Cognitive screening tests are not in and of themselves diagnostic. Instead, they may indicate the likelihood of having a particular condition in comparison to a reference group (Cullen, O'Neill, Evans, Coen, & Lawlor, 2007) and may identify those persons who require more extensive, comprehensive, diagnostic neuropsychological assessment (Morley et al., 2015). Cognitive screening tests should be carefully chosen to maximize detection of persons requiring further investigation although minimizing unnecessary evaluations resulting from false-positive results (Bauer et al., 2012 ; Cullen, O'Neill, Evans, Coen, & Lawlor, 2007). Further, cognitive screening tests should be chosen based on availability of appropriate normative data that take into account demographic factors like age, ethnicity, race, education, and gender (American Academy of Neurology, 2010).

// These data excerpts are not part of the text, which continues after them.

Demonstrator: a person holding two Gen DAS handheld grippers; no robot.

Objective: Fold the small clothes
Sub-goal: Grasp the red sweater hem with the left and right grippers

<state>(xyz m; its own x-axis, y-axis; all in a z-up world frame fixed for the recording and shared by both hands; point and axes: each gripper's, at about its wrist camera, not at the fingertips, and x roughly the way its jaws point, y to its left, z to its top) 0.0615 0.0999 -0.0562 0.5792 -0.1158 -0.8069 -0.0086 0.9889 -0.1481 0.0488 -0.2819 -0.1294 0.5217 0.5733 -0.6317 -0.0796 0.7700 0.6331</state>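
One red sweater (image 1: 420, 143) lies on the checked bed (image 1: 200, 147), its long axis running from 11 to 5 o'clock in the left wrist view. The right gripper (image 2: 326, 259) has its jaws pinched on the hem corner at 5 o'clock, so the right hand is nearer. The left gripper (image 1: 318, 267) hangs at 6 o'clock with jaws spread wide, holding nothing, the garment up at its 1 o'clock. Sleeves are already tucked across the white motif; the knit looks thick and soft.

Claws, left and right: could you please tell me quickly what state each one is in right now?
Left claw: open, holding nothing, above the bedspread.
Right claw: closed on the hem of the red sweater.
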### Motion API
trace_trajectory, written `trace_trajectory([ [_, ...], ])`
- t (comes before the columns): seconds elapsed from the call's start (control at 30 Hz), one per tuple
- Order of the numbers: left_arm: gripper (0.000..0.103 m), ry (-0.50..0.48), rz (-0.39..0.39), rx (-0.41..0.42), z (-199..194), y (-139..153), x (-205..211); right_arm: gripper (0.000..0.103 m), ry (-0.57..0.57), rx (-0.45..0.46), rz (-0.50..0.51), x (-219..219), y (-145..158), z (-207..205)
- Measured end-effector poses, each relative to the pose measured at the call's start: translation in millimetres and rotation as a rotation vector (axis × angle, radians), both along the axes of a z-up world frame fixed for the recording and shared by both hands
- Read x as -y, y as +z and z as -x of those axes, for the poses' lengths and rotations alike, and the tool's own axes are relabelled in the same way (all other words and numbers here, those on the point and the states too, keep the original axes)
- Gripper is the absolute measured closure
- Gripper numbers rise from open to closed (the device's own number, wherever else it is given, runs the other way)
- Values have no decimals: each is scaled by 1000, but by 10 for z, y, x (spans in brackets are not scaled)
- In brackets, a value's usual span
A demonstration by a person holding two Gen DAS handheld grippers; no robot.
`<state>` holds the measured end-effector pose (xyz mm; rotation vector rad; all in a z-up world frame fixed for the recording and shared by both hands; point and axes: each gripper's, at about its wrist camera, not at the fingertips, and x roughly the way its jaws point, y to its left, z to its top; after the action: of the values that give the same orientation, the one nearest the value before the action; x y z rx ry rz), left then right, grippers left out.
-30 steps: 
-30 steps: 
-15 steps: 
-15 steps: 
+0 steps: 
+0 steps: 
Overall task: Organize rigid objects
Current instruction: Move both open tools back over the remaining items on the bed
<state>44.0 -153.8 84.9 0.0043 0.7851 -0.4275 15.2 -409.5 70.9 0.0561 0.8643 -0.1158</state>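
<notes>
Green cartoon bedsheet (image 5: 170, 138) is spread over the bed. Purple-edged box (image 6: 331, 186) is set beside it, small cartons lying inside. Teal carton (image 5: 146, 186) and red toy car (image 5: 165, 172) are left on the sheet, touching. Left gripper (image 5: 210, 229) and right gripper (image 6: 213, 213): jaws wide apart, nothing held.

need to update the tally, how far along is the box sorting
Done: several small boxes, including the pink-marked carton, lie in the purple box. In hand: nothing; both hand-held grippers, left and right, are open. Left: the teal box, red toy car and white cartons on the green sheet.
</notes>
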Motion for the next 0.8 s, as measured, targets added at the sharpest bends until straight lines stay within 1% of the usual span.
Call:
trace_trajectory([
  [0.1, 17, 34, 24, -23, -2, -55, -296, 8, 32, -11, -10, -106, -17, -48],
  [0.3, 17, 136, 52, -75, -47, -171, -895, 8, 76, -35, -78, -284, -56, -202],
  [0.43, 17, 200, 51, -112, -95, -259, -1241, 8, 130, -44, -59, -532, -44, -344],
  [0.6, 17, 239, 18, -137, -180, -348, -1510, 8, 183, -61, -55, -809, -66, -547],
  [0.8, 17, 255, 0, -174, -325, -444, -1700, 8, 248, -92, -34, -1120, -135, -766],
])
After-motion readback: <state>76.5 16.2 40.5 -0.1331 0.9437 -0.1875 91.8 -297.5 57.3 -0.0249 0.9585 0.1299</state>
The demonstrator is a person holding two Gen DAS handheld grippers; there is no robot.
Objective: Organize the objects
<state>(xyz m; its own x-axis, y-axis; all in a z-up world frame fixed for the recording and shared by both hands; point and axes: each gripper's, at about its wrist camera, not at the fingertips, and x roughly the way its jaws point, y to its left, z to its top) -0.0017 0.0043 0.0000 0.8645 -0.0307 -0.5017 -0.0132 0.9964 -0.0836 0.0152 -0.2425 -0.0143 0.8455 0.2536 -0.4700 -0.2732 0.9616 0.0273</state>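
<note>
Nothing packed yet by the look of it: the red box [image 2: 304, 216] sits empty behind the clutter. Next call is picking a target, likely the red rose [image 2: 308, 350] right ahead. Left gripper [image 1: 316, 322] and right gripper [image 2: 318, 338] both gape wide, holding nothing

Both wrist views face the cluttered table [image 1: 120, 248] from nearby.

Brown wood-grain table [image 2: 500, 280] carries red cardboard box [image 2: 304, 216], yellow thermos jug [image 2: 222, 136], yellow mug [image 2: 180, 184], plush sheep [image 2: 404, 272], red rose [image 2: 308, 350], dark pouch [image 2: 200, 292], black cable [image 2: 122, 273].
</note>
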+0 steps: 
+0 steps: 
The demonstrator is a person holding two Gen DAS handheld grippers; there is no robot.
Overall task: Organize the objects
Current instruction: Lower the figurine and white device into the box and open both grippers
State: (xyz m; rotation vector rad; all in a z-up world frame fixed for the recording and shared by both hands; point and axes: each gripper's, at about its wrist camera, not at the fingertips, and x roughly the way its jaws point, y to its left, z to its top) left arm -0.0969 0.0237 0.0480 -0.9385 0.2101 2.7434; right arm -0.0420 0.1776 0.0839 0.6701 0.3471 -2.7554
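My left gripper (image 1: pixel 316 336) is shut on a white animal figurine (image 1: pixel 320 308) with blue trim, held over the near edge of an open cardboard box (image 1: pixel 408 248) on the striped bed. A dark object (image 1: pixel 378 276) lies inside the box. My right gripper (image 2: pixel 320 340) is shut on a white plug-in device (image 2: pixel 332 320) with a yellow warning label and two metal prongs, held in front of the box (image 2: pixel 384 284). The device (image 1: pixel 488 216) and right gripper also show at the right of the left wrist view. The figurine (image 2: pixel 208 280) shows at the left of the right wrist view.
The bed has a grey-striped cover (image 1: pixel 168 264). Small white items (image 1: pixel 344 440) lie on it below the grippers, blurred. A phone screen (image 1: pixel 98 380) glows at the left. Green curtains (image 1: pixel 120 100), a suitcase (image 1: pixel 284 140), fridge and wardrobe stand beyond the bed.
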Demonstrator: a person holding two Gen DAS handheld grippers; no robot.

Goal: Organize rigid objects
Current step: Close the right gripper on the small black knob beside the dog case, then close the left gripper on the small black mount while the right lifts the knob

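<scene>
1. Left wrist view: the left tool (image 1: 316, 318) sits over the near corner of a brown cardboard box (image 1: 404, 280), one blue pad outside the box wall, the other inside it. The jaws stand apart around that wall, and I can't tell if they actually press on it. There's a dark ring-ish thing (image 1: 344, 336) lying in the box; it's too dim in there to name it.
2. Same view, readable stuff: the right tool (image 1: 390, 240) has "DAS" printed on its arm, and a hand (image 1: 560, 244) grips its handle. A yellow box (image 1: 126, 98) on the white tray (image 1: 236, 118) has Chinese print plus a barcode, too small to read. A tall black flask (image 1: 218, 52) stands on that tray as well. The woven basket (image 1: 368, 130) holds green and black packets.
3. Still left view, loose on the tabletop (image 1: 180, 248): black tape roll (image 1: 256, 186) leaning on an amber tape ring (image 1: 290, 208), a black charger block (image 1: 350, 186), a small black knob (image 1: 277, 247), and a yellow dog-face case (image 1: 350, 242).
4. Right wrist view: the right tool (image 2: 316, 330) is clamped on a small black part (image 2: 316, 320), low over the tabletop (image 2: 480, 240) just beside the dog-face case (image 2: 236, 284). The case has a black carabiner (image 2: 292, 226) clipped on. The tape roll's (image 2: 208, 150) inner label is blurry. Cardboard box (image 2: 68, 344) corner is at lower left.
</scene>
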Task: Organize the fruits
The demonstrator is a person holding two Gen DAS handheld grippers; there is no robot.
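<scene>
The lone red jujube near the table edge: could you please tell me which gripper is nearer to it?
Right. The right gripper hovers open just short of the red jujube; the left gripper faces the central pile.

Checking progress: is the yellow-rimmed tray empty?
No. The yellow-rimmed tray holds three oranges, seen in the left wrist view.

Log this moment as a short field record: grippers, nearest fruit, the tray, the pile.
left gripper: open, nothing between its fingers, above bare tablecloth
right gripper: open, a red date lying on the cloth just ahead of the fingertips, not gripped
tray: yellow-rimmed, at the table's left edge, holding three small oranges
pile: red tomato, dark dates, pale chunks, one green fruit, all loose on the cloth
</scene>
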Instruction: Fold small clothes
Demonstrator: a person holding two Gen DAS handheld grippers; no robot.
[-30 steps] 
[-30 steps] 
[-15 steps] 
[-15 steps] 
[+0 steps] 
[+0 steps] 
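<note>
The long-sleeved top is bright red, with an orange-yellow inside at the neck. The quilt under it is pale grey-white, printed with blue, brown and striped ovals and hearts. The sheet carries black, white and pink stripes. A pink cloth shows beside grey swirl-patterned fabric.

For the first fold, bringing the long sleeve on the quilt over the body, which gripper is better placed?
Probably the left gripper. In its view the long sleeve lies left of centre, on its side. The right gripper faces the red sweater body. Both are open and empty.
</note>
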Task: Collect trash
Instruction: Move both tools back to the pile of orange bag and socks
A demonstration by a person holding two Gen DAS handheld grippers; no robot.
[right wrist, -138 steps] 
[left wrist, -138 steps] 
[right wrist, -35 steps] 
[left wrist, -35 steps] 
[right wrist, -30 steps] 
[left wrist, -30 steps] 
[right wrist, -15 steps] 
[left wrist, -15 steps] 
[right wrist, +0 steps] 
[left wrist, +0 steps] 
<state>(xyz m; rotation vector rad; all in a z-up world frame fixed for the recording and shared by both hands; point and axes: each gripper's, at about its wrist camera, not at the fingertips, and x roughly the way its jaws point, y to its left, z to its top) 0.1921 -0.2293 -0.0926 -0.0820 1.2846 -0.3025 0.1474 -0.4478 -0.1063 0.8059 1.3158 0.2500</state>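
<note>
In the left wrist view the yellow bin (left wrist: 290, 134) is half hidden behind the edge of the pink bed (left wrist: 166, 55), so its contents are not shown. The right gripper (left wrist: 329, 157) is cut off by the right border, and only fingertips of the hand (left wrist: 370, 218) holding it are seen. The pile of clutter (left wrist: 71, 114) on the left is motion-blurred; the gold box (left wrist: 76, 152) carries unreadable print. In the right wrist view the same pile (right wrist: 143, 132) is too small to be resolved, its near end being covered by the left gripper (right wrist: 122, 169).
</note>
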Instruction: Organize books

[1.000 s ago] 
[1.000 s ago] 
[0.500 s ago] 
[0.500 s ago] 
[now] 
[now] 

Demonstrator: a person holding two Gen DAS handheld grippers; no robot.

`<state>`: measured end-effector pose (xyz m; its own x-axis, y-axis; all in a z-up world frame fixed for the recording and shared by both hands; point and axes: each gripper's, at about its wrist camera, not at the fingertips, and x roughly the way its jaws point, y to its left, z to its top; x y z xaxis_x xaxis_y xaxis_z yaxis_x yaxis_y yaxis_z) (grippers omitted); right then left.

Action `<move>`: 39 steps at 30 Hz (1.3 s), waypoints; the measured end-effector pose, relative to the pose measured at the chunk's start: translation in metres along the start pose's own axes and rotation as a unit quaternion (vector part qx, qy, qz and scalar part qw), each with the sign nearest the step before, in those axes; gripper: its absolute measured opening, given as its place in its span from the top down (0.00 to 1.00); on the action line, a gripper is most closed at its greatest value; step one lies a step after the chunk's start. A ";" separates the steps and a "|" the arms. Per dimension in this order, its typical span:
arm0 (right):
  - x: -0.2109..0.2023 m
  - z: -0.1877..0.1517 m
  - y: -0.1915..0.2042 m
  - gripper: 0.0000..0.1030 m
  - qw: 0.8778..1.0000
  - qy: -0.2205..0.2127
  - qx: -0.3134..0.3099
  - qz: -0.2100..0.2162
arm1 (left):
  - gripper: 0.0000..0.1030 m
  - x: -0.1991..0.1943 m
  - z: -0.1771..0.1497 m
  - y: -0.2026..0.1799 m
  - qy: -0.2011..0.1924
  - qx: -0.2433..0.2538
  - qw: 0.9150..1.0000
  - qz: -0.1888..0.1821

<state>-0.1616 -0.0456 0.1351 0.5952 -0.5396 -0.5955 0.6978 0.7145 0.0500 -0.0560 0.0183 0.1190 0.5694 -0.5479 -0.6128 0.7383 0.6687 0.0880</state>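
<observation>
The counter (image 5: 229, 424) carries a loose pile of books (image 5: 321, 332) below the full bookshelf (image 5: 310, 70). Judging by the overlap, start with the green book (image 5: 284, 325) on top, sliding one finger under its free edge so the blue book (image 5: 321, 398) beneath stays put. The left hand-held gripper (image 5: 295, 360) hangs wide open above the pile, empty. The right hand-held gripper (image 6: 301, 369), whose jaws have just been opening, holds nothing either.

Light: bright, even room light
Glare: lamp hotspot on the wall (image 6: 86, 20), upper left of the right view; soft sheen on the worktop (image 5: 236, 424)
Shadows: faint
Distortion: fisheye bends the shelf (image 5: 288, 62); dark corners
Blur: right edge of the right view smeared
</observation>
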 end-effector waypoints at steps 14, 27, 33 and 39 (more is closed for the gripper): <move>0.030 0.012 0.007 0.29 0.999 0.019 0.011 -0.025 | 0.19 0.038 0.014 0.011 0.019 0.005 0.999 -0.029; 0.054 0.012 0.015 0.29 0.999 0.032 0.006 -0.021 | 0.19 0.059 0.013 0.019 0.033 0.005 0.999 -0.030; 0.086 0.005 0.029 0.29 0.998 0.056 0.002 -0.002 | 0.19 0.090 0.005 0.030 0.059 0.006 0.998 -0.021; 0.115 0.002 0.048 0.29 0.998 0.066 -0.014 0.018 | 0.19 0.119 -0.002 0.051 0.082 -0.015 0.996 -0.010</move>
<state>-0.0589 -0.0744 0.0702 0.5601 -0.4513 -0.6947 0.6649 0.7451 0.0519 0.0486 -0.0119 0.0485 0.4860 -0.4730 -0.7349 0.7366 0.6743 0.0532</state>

Additionally, important information may be missed when such tests are administered by support staff or when they are self-administered. As noted by Bauer and colleagues (2012), “behavioral indicators of emotional, motivational, or mental status issues that might complicate test interpretation may be inadvertently missed,” and critical non-neurologic factors in performance may not be considered, such as premorbid abilities and reading level, adequate attention and motivation, medication effects, and psychiatric status.
Finally, significant limitations exist when screening tools lack adequate classification accuracy. The potential for harm related to false-positive screening test results or over-diagnosis is significant, and psychological distress stemming from false-positive screening results is well documented in medicine (Bond, Garside, & Hyde, 2015; Krantz & Meyers, 2015). Likewise, false negatives or failure to identify cognitive impairment when present may result in missed treatment opportunities and may place an individual and the community in danger when an individual with impaired cognition engages in activities they may no longer be able to perform (e.g., driving and medication management).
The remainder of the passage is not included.